GIVEN DATA:
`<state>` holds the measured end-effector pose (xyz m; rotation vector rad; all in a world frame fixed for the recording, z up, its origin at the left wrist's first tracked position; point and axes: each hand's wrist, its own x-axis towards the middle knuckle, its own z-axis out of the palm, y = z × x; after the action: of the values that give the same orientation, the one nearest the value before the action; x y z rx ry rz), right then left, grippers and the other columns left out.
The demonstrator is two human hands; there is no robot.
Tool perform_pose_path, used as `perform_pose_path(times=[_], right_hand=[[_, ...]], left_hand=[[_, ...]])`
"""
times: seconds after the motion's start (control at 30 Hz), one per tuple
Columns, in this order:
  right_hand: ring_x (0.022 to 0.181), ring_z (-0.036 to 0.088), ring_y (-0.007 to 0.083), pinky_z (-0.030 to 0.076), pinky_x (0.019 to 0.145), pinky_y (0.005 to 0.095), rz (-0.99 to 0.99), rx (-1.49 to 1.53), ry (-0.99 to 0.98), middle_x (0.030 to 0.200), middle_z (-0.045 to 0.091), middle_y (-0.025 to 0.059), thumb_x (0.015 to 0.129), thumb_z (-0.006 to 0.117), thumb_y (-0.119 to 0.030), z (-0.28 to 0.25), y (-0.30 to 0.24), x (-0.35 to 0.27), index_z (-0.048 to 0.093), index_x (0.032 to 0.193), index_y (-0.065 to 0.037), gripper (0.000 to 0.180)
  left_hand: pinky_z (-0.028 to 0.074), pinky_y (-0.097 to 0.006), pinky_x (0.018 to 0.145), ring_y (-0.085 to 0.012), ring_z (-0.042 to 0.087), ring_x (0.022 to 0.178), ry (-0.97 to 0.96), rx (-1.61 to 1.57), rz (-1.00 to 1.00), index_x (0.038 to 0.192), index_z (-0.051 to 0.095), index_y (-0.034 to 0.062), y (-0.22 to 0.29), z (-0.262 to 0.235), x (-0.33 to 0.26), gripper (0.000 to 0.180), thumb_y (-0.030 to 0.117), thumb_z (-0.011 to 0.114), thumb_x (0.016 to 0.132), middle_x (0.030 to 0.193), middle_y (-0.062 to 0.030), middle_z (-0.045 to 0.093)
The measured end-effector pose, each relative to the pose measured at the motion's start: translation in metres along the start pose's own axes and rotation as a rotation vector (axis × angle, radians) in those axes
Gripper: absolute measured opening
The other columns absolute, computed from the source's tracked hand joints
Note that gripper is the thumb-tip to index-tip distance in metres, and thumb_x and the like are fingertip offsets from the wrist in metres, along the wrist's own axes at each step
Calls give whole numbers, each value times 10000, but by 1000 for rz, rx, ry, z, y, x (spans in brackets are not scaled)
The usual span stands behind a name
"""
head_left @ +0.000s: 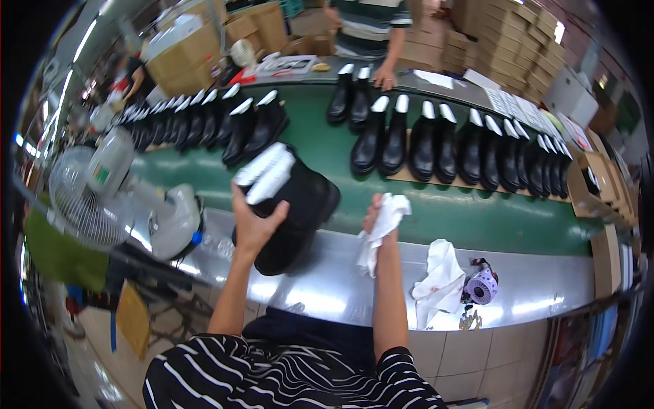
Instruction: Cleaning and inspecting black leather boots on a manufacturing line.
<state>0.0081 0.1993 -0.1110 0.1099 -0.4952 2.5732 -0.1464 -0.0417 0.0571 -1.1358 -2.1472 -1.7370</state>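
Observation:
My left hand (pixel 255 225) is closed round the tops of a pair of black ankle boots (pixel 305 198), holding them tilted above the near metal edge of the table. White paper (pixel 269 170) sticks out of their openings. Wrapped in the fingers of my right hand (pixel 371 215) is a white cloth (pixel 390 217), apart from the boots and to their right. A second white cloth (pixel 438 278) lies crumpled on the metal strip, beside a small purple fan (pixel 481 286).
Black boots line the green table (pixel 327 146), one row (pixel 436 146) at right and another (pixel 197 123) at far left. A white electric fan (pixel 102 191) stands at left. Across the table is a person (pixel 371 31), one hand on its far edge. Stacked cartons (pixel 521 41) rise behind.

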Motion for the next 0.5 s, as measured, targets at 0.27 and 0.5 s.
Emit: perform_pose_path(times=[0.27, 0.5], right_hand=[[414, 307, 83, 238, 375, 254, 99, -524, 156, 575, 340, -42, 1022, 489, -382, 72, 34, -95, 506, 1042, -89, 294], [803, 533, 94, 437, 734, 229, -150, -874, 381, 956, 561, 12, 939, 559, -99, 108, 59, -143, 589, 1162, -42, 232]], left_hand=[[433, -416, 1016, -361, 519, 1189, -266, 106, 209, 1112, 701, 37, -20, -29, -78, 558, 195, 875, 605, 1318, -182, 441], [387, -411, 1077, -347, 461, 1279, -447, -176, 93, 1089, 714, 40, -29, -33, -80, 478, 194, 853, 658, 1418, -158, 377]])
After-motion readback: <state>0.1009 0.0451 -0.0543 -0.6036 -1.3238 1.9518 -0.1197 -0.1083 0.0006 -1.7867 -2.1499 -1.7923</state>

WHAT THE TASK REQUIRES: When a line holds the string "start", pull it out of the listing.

OUTPUT OF THE EXERCISE:
times: seconds after the motion's start (control at 30 Hz), one per tuple
The measured end-effector pose, each relative to the pose measured at the motion's start: translation in metres along the start pose's own axes and rotation as a rotation vector (axis × angle, radians) in those axes

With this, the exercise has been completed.